Computing likelihood multiple datasets

TroubledStudent · August 9, 2025, 12:10pm

Hello there,

Excuse me if this wasn’t posted under the right forum/tag.

I am currently using the PyMC built-in Metropolis-Hastings algorithm to estimate parameters of a given exponential model.

I would like to use the data of multiple datasets to compute the likelihood of a given parameter set. In the tutorial this is shown for a single dataset as follows:

Y_obs = pm.Normal(“Y_obs”, mu=mu, sigma=sigma, observed=Y)

My question now is how to combine this for multiple, independent datasets? Especially when they have different numbers of rows? Does anyone have a clue?

jessegrabowski · August 10, 2025, 4:39am

You’ll need to provide some more details, your post is too vague with respect to exactly what you need. Do you want the same parameters for both datasets? Or different parameters? Do the datasets have the same features? What have you tried?

TroubledStudent · August 10, 2025, 5:17am

Thank you for your reply!

I am indeed trying to infer the same set of parameters for all the datasets, but want to include all of their likelihoods. The datasets have the same features.

I have read elsewhere that by adding multiple likelihood function lines of code, the combined likelihood gets computed behind the scenes. So I have tried the following:

y_like2 = pm.Normal(“y_like2”, mu=mu, sigma=sigma, observed=data2)

y_like3 = pm.Normal("y_like3", mu=mu, sigma=sigma, observed=data3)

However, the error that is raised after this is that the input shapes (data2 and data3) are uneven. This is true, because the observed datasets have different amounts of records.

My question now is how to make it work despite the uneven shapes.
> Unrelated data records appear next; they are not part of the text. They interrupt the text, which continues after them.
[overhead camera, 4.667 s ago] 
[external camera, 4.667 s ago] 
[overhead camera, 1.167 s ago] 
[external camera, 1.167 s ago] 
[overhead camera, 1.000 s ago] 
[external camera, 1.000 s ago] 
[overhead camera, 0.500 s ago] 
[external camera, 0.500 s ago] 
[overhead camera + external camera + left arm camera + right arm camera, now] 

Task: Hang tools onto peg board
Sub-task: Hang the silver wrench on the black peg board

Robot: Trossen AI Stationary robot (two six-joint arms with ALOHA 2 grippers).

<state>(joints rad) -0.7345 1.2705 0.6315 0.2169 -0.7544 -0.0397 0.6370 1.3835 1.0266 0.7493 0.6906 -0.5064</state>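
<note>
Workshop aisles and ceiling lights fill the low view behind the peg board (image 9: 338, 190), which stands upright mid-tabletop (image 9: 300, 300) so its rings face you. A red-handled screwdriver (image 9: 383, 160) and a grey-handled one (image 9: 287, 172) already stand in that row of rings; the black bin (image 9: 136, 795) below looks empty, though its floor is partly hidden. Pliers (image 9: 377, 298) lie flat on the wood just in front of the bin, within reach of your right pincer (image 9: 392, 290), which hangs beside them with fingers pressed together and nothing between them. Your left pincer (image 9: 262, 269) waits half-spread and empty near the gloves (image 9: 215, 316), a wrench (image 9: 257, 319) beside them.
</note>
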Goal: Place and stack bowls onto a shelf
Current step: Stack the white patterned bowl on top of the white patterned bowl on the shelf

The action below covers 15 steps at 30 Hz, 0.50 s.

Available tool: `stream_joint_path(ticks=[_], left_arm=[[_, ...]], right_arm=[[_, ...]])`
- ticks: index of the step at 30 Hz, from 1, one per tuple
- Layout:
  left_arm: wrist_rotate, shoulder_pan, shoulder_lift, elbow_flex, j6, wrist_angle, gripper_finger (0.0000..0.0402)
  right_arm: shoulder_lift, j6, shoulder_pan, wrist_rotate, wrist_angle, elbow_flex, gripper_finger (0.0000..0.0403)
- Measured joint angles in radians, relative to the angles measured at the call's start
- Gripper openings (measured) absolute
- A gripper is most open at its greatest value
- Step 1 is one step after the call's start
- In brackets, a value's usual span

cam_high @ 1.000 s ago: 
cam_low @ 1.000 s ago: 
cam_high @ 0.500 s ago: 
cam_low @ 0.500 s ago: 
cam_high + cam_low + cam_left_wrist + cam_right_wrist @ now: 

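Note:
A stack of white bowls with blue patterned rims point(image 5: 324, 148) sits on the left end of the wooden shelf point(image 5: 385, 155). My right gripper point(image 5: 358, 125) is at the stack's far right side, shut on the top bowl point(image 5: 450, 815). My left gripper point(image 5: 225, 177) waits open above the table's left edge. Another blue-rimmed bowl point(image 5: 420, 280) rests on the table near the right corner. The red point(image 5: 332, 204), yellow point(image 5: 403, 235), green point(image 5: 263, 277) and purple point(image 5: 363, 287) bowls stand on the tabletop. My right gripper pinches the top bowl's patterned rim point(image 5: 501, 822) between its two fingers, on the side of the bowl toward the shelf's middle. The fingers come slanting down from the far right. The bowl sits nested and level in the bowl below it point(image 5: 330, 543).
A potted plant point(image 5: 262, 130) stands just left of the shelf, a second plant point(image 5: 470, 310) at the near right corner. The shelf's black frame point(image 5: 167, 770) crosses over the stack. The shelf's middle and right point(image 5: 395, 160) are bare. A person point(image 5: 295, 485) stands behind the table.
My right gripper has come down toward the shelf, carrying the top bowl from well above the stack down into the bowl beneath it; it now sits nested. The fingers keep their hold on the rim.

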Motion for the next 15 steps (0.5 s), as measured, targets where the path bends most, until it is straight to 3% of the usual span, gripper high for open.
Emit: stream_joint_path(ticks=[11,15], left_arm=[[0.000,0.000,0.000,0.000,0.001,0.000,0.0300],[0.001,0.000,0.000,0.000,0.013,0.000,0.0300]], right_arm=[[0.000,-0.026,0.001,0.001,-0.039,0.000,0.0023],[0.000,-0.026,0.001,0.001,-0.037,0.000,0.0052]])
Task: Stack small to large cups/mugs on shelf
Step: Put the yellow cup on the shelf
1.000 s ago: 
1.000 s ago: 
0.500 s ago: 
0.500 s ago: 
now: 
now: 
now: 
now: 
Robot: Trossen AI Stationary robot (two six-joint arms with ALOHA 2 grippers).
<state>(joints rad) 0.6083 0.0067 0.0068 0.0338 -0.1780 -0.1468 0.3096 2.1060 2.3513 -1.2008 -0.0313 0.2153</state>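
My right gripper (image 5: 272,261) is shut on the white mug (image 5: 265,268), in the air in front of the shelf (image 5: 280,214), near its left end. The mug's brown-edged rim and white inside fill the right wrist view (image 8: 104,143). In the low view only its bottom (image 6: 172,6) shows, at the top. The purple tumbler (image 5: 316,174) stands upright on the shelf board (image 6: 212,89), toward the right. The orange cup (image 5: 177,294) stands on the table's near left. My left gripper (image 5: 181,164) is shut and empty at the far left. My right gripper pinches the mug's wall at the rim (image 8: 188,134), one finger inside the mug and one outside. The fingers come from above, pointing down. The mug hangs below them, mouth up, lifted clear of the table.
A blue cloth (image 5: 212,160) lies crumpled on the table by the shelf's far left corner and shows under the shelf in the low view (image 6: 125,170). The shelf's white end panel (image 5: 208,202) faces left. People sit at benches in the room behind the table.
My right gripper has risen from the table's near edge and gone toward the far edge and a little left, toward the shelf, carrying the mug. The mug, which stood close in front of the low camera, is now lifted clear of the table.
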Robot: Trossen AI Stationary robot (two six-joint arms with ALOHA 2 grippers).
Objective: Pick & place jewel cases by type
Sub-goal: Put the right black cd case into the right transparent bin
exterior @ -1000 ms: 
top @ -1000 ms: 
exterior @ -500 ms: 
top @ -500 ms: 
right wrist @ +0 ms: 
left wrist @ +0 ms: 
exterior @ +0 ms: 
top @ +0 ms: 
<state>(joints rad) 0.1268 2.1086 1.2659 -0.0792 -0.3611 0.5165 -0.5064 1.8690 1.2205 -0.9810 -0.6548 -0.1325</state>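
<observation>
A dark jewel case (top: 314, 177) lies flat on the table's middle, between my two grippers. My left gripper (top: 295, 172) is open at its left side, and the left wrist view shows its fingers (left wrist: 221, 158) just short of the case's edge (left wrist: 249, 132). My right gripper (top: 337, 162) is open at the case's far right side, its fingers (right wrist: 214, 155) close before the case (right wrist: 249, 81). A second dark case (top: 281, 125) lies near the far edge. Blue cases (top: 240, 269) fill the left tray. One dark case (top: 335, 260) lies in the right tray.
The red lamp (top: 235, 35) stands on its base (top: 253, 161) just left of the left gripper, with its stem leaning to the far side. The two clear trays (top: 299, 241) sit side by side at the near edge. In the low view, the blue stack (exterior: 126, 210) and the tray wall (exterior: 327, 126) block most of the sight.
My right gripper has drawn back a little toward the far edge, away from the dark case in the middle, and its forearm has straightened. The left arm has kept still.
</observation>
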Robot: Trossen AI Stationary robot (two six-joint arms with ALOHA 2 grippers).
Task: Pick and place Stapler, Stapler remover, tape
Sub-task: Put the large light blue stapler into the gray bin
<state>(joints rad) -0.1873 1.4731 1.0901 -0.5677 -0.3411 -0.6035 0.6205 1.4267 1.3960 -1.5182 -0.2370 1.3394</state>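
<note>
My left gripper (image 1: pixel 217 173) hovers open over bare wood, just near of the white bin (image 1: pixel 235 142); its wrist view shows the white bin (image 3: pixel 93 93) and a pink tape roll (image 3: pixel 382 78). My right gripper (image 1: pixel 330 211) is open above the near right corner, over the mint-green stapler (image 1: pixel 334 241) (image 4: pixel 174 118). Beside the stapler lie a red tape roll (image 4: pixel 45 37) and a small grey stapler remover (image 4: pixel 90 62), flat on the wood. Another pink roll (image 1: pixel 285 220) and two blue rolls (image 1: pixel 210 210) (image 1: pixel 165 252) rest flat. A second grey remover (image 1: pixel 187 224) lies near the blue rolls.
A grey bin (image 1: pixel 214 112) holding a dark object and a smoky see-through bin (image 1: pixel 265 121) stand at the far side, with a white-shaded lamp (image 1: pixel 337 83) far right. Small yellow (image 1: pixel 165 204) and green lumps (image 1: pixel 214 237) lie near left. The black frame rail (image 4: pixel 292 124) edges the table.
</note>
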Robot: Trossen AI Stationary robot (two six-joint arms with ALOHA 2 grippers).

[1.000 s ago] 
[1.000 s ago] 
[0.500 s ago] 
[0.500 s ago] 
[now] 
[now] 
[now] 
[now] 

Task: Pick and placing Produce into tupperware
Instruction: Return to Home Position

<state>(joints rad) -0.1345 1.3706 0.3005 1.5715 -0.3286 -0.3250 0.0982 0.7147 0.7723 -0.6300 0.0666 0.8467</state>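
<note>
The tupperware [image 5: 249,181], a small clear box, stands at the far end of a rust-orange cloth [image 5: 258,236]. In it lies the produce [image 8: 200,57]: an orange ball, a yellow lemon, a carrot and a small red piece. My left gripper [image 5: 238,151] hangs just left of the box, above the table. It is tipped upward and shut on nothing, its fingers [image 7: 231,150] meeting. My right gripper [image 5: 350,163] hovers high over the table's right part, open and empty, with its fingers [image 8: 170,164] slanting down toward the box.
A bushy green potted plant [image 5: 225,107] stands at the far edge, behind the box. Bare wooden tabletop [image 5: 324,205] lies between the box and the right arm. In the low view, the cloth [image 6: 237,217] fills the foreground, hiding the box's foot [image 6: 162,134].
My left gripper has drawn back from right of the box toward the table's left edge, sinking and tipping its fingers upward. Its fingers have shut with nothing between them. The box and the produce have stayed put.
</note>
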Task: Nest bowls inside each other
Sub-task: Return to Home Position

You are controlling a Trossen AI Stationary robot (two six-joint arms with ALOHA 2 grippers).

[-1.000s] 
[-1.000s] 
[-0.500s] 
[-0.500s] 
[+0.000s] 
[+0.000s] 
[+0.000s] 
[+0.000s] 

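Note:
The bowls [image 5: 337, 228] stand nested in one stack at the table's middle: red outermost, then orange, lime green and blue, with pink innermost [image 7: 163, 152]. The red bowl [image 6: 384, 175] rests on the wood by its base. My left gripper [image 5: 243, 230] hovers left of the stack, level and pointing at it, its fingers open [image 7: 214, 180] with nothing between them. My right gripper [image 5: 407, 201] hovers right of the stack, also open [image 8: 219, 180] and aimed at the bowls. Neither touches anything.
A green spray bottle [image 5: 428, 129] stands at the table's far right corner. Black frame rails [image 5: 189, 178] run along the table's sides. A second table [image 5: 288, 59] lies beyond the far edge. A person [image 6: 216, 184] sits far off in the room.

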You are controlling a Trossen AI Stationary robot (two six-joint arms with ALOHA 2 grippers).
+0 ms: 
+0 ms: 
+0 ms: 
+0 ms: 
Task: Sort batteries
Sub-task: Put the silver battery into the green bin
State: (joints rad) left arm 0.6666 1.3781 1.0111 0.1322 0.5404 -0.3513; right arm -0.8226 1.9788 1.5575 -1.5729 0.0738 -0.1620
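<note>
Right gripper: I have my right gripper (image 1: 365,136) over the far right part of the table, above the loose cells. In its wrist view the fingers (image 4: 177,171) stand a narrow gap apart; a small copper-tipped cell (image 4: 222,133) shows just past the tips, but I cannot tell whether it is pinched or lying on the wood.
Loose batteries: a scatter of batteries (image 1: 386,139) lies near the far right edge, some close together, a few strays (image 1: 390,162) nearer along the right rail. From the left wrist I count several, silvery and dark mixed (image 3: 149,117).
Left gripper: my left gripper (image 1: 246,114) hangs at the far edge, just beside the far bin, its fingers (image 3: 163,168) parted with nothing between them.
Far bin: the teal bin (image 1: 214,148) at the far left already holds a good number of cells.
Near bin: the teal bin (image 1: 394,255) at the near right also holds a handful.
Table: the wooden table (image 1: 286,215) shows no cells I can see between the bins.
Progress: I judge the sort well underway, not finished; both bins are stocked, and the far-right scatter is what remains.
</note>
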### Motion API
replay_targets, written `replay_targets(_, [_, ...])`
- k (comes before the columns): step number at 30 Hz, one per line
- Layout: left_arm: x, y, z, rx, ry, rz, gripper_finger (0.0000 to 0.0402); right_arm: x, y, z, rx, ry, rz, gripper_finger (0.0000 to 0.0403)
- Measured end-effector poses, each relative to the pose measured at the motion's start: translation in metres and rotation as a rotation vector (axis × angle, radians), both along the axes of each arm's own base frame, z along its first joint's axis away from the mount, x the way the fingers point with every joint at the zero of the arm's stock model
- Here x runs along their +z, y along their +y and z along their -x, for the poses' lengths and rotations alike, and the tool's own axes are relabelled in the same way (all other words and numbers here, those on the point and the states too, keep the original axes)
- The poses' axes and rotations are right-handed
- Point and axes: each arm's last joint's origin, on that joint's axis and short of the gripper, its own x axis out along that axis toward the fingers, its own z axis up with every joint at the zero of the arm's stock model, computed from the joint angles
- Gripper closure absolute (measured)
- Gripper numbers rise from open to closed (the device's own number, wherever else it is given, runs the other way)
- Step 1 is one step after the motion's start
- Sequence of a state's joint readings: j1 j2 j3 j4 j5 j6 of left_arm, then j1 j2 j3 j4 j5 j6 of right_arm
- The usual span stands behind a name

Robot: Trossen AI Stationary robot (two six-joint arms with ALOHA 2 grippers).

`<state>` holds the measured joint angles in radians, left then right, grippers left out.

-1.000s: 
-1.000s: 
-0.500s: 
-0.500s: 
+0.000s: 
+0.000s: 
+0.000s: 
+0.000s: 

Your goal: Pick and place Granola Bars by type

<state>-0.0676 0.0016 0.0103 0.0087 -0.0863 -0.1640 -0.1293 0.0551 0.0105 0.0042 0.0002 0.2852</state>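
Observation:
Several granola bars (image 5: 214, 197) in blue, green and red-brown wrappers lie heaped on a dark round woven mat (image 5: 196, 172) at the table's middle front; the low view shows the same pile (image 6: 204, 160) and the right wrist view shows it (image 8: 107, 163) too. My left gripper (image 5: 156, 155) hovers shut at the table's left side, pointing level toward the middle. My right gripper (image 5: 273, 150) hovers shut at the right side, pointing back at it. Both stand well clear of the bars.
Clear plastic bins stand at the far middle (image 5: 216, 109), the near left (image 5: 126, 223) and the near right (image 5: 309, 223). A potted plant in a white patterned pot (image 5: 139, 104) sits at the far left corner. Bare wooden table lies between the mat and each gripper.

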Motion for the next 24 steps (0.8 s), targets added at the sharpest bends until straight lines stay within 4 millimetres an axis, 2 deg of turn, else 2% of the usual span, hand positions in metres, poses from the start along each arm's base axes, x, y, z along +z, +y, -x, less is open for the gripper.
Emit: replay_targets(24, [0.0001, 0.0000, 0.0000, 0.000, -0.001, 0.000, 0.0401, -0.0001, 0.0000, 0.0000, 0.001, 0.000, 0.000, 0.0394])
It isn’t uncommon for datasets modeling the same thing to have different amounts of records, right?

jessegrabowski · August 10, 2025, 5:37am

I guess because mu has the same shape as the data (it comes from a regression or something?)

Is there any reason why you can’t just concatenate the datasets together? Otherwise you will need to compute a separate mu for each observed outcome distribution.

TroubledStudent · August 10, 2025, 6:21am

The mu comes from the following:

# Priors for parameters

alpha = pm.HalfNormal("alpha", sigma=2)         # initial capacity > 0

b     = pm.HalfNormal("b", sigma=1)             # decay rate > 0

sigma = pm.HalfNormal("sigma", sigma=0.1)       # observation noise

# degradation model

mu = alpha * pm.math.exp(-b * t)

And the datasets are separate time series, which is why I wanted to include them separately… Do you think adding an extra column to uniquely identify the datasets might work if I concatenate them?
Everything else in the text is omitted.